-------- TASK MATERIAL --------

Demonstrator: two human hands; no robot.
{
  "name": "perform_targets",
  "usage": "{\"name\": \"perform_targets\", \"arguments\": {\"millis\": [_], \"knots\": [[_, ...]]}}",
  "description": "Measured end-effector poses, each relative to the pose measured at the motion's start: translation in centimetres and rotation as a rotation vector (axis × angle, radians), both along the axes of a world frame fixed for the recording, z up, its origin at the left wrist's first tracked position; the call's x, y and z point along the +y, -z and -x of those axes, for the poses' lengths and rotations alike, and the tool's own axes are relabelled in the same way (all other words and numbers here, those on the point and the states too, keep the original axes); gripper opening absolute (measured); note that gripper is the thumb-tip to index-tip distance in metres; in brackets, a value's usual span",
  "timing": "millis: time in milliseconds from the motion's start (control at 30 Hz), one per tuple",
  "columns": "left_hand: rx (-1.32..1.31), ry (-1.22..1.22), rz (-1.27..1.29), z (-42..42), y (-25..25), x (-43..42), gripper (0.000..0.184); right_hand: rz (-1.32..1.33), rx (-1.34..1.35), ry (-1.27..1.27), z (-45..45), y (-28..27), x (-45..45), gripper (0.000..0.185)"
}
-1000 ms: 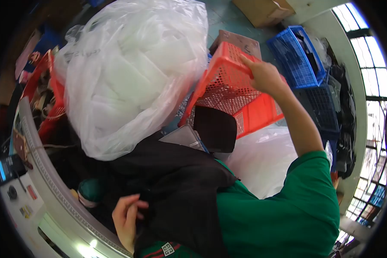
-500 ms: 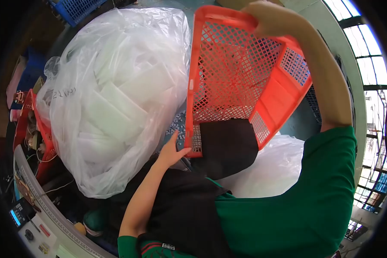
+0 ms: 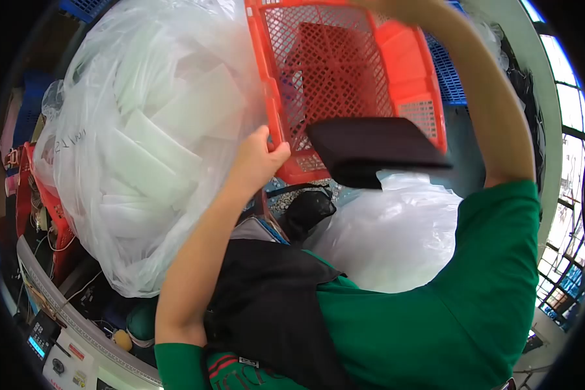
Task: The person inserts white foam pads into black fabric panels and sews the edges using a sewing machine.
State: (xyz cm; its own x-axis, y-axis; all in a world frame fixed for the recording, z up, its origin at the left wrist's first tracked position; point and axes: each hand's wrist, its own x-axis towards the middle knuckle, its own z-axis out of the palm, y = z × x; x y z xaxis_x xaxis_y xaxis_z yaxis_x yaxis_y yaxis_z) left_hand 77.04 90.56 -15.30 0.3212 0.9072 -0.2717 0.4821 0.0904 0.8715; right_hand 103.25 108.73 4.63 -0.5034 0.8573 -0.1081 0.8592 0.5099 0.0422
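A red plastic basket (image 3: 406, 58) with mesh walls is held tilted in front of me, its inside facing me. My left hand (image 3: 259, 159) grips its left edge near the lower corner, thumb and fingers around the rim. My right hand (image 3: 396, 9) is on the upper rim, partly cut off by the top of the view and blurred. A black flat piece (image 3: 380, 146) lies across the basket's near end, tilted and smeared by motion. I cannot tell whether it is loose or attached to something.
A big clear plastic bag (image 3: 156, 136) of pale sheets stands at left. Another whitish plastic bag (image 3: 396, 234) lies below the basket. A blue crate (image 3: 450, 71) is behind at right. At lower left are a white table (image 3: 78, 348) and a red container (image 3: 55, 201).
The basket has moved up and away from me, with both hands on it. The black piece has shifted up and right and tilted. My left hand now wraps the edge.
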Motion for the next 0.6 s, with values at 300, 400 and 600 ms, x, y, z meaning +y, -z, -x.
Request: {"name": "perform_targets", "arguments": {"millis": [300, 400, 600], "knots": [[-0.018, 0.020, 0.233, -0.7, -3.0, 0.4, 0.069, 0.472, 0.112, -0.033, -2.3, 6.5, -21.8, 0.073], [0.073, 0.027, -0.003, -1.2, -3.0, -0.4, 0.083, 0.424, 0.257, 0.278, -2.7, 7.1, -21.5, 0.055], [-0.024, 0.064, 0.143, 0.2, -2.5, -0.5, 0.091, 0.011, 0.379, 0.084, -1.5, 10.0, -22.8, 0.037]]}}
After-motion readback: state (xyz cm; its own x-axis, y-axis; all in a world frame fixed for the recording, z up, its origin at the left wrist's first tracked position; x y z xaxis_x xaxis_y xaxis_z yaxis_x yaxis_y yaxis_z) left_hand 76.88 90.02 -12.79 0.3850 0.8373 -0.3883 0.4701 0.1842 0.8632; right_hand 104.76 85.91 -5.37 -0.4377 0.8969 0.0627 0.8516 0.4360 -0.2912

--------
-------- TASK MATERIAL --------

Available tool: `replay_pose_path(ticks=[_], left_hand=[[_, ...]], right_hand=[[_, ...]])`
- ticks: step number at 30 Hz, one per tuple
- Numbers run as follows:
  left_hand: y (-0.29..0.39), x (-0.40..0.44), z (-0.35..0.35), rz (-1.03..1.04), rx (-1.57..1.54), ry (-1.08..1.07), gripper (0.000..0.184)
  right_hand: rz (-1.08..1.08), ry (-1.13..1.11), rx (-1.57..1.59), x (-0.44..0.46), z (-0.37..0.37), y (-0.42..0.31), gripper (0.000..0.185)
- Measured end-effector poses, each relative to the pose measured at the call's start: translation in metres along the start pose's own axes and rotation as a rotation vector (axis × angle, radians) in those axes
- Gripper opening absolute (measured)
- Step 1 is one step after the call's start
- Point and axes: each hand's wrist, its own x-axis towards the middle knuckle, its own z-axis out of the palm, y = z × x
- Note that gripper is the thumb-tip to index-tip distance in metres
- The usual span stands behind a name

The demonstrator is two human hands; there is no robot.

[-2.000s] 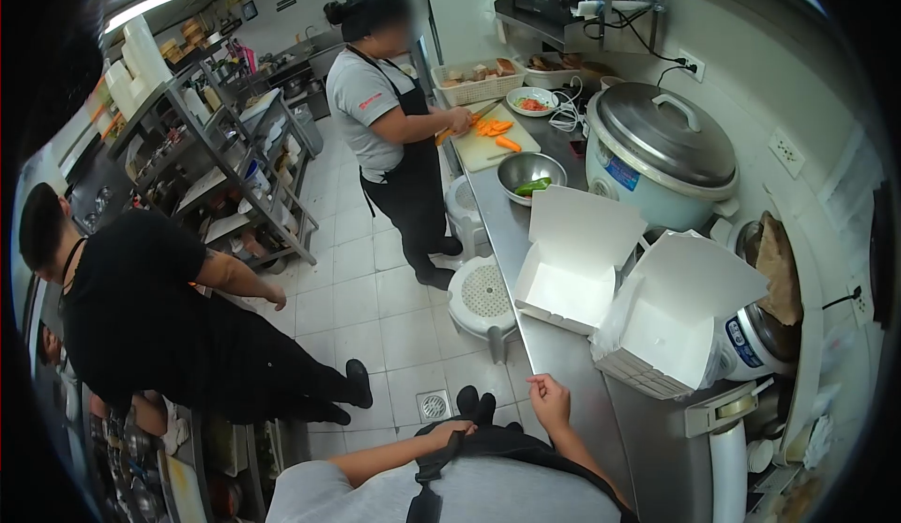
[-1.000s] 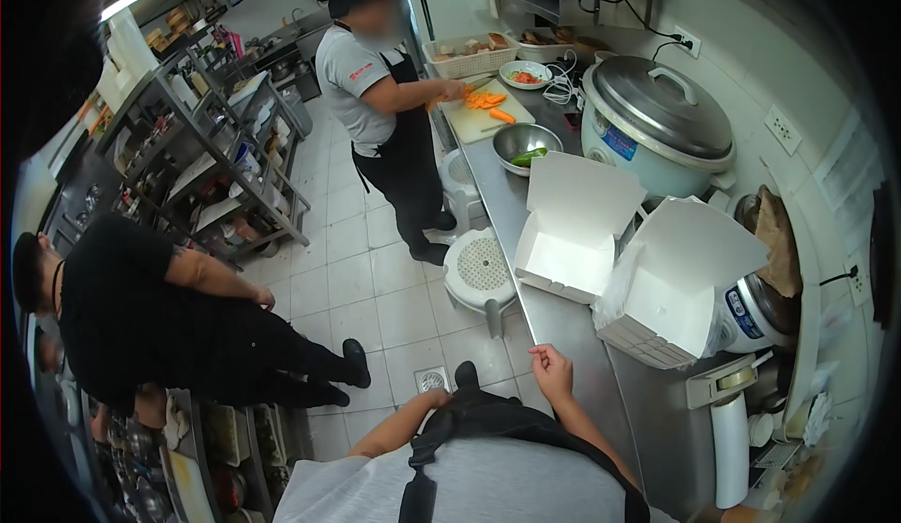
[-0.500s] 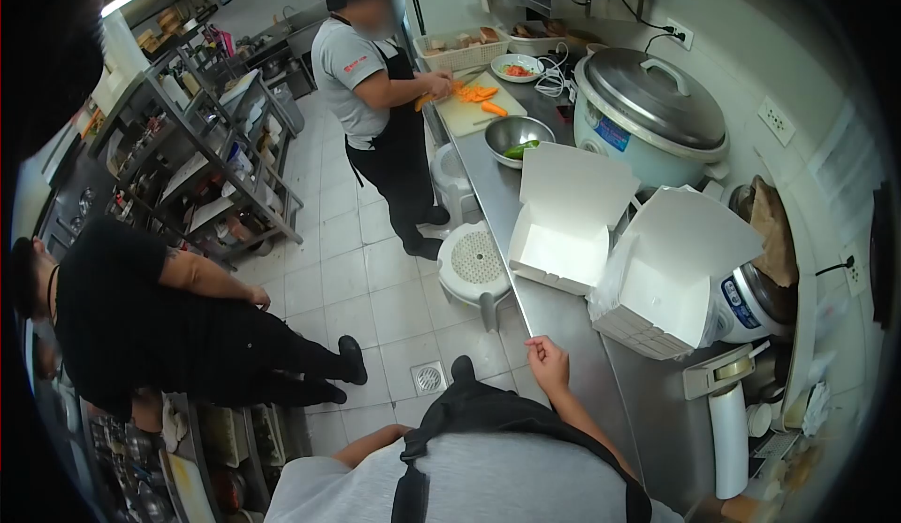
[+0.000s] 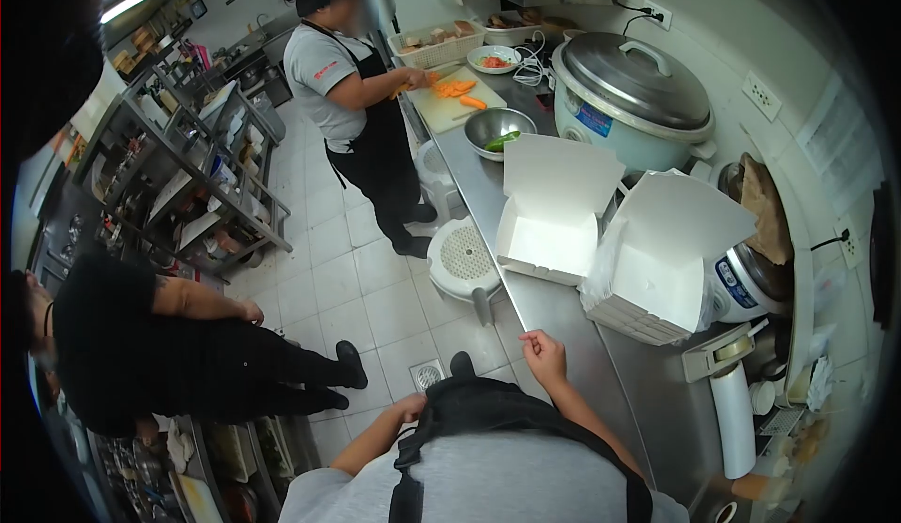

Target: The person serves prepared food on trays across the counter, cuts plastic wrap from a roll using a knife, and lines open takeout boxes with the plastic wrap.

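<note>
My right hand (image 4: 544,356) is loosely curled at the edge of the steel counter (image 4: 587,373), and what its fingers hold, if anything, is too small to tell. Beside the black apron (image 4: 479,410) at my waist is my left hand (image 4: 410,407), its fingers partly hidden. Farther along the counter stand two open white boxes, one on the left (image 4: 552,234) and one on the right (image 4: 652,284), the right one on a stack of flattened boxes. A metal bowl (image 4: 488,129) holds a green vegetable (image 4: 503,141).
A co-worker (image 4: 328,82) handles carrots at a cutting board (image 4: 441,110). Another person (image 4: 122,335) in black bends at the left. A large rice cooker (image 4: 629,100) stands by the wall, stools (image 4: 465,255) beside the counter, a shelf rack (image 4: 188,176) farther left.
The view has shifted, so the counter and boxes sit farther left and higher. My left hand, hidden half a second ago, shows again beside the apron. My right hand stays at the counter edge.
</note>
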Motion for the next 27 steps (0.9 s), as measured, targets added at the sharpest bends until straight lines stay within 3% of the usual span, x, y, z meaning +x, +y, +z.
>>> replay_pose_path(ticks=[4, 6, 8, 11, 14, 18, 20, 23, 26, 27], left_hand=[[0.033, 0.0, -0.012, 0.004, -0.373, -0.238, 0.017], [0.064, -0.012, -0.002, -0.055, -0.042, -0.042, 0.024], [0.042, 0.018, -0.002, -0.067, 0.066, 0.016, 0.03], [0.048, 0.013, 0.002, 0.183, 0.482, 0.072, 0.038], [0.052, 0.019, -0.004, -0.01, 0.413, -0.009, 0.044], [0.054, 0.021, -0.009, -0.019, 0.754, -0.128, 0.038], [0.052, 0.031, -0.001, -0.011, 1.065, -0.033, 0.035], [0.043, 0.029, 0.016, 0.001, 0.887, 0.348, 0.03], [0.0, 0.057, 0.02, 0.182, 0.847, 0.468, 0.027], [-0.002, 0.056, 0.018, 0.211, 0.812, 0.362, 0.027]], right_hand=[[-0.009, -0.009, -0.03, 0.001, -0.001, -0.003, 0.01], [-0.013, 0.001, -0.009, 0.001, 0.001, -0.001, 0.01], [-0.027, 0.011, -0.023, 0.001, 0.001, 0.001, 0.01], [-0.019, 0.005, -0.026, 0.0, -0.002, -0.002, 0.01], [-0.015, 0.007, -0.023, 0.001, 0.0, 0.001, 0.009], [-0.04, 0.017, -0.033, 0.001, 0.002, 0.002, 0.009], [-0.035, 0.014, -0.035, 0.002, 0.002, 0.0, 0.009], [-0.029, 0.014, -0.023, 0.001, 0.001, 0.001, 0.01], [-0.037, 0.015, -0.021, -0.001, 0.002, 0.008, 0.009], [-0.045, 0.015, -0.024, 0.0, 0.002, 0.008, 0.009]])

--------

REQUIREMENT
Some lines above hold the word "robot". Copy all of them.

ANSWER FOR THE TASK
Demonstrator: two human hands; no robot.
The demonstrator is two human hands; there is no robot.

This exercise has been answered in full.